- Opening Delimiter -

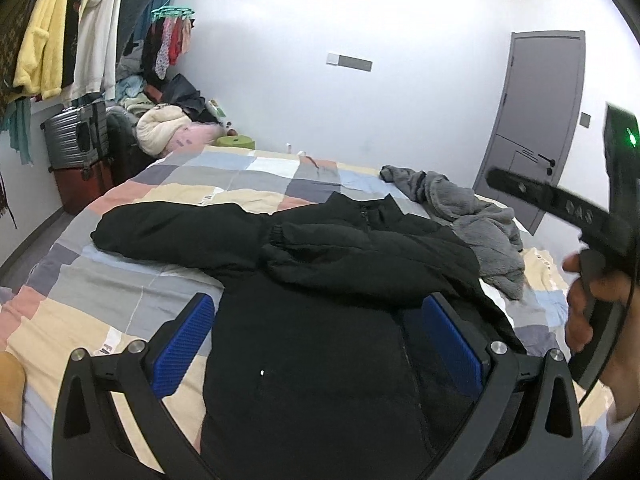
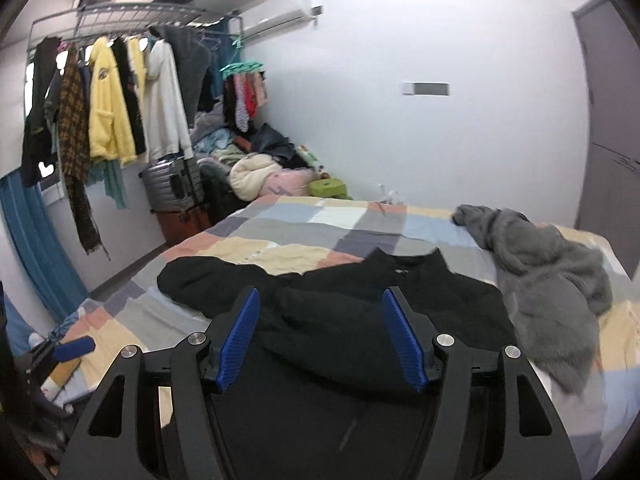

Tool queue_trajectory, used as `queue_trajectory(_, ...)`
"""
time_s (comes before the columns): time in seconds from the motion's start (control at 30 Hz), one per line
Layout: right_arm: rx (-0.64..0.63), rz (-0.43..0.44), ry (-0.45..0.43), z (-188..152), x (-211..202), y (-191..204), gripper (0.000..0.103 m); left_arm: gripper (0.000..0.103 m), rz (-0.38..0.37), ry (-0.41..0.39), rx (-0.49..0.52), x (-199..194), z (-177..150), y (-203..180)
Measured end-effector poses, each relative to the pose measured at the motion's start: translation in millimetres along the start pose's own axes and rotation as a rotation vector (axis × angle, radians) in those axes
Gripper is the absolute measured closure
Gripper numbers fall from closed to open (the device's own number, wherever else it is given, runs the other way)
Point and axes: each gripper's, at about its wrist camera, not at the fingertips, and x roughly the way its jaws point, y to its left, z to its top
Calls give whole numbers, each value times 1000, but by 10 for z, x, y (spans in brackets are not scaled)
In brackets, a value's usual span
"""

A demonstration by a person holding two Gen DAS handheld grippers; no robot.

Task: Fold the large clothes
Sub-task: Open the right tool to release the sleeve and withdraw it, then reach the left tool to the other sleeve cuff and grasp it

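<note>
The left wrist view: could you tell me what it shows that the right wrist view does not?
Only the left wrist view shows the right gripper from the side, the hand holding it, and the grey door. Only the right wrist view shows the ceiling rack and blue curtain. Both show the black jacket and grey fleece garment on the patchwork bed, with open jaws.

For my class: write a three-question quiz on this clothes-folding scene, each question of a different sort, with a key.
1. True or false: the black jacket lies on the bed.
2. Which side of the jacket is the grey fleece on, in the right wrist view? A left, B right.
3. Fill in: the left gripper and right gripper are both ____.

Key: 1 true; 2 B; 3 open, nothing between their blue pads.
</note>
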Motion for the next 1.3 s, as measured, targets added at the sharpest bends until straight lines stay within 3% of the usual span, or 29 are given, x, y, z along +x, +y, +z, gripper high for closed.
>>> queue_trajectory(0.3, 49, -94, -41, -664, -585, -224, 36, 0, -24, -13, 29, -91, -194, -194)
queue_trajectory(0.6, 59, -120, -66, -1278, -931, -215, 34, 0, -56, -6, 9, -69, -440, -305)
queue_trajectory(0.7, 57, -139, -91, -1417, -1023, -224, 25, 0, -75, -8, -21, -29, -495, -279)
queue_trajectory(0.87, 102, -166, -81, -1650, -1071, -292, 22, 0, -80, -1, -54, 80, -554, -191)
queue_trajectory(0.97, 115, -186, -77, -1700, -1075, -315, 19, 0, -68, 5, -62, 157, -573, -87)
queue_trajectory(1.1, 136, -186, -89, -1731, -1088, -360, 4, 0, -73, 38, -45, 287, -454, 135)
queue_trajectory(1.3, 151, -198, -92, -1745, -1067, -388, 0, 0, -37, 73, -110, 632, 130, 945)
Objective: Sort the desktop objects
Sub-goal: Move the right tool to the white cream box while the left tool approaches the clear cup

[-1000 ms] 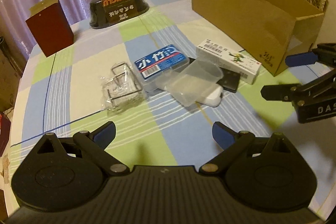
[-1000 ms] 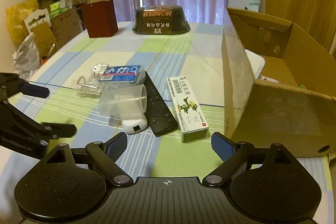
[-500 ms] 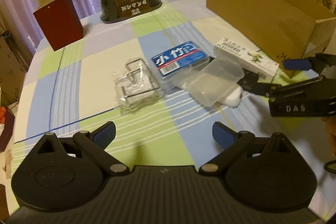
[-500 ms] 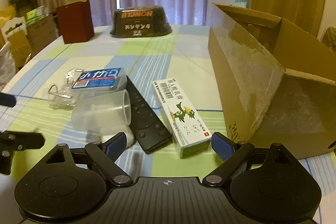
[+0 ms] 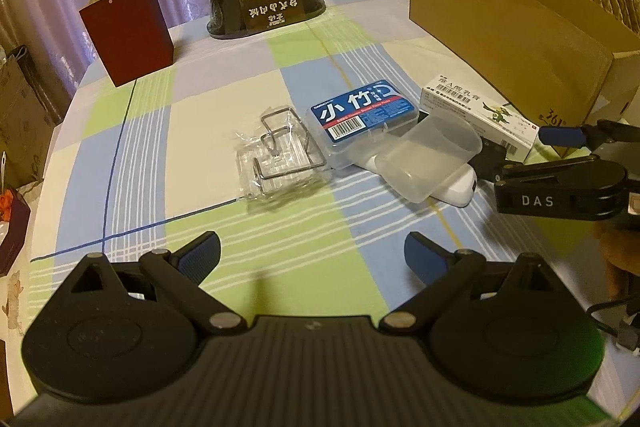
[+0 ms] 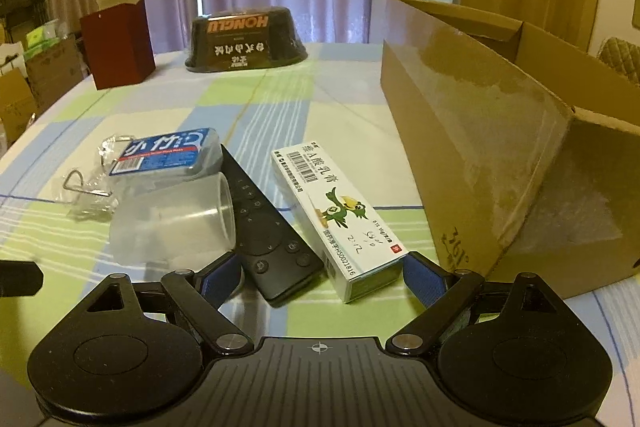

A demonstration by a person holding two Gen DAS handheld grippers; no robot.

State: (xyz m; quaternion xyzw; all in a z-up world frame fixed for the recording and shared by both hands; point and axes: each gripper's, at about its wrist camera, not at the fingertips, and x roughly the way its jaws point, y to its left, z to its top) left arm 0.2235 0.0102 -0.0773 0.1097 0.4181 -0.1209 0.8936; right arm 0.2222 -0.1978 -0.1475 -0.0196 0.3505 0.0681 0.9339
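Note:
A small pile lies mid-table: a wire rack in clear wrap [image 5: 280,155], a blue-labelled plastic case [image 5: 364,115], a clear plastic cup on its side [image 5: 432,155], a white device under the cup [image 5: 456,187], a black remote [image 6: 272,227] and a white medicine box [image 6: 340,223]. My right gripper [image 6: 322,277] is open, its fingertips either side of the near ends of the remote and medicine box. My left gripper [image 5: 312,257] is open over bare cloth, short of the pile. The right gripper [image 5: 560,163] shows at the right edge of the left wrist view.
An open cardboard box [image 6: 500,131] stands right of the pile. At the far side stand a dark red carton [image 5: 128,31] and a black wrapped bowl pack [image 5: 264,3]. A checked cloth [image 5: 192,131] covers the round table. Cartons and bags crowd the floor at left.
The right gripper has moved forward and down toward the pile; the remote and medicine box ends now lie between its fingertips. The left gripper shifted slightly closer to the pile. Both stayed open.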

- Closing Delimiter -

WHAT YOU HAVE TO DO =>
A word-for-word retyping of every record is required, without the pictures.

RESULT FOR THIS TASK =>
Tool queue_trajectory, used as `queue_trajectory(_, ...)`
"""
time_s (comes before the columns): time in seconds from the motion's start (control at 30 Hz), one per line
Layout: right_arm: rx (-0.64..0.63), rz (-0.43..0.44), ry (-0.45..0.43), z (-188..152), x (-211..202), y (-191..204), gripper (0.000..0.103 m); left_arm: gripper (0.000..0.103 m), rz (-0.38..0.37), ry (-0.41..0.39), rx (-0.49..0.52), x (-199..194), z (-177..150), y (-203..180)
Measured end-effector poses, each relative to the pose measured at the motion's start: translation in millimetres along the start pose's own axes and rotation as a rotation vector (axis × angle, radians) in those axes
Gripper is the absolute measured closure
Gripper numbers fall from closed to open (the device's own number, wherever else it is given, runs the other way)
Point and axes: each gripper's, at about its wrist camera, not at the fingertips, and x roughly the way its jaws point, y to its left, z to its top
Calls give whole numbers, each value times 1000, but by 10 for z, x, y (spans in brackets are not scaled)
In brackets, a value's usual span
"""

A demonstration by a person holding two Gen DAS handheld grippers; no robot.

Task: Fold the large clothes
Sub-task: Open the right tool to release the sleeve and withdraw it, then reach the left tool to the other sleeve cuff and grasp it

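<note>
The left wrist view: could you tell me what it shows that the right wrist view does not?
Only the left wrist view shows the right gripper from the side, the hand holding it, and the grey door. Only the right wrist view shows the ceiling rack and blue curtain. Both show the black jacket and grey fleece garment on the patchwork bed, with open jaws.

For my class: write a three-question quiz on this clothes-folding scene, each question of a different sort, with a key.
1. True or false: the black jacket lies on the bed.
2. Which side of the jacket is the grey fleece on, in the right wrist view? A left, B right.
3. Fill in: the left gripper and right gripper are both ____.

Key: 1 true; 2 B; 3 open, nothing between their blue pads.
</note>
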Motion for the next 1.3 s, as measured, targets added at the sharpest bends until straight lines stay within 3% of the usual span, or 29 are given, x, y, z along +x, +y, +z, gripper high for closed.
>>> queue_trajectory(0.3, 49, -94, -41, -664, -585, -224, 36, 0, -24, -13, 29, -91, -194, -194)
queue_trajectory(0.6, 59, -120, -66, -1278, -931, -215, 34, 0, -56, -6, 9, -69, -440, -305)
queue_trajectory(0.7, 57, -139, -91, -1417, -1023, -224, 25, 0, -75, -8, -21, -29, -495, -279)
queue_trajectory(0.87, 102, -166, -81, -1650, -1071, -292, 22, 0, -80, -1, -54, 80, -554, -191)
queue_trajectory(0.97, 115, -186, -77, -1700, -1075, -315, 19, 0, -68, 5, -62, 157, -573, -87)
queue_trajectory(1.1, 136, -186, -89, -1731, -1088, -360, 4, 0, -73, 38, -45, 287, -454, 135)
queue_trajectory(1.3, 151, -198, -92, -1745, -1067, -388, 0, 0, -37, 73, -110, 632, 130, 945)
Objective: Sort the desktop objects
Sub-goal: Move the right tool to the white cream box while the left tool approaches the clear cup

[-1000 ms] 
[-1000 ms] 
[-500 ms] 
[-500 ms] 
[+0 ms] 
[+0 ms] 

A demonstration by a person holding two Gen DAS handheld grippers; no robot.

State: (xyz m; quaternion xyzw; all in a z-up world frame fixed for the recording and shared by both hands; point and axes: each gripper's, at about its wrist camera, not at the fingertips, and x roughly the way its jaws point, y to its left, z to its top) left arm 0.2235 0.0102 -0.0773 0.1097 0.4181 -0.1209 0.8936; right arm 0.2222 -0.1978 -0.1475 -0.0196 0.3505 0.0681 0.9339
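Note:
A small pile lies mid-table: a wire rack in clear wrap [image 5: 280,155], a blue-labelled plastic case [image 5: 364,115], a clear plastic cup on its side [image 5: 432,155], a white device under the cup [image 5: 456,187], a black remote [image 6: 272,227] and a white medicine box [image 6: 340,223]. My right gripper [image 6: 322,277] is open, its fingertips either side of the near ends of the remote and medicine box. My left gripper [image 5: 312,257] is open over bare cloth, short of the pile. The right gripper [image 5: 560,163] shows at the right edge of the left wrist view.
An open cardboard box [image 6: 500,131] stands right of the pile. At the far side stand a dark red carton [image 5: 128,31] and a black wrapped bowl pack [image 5: 264,3]. A checked cloth [image 5: 192,131] covers the round table. Cartons and bags crowd the floor at left.
The right gripper has moved forward and down toward the pile; the remote and medicine box ends now lie between its fingertips. The left gripper shifted slightly closer to the pile. Both stayed open.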

Nothing remains to be answered in this exercise.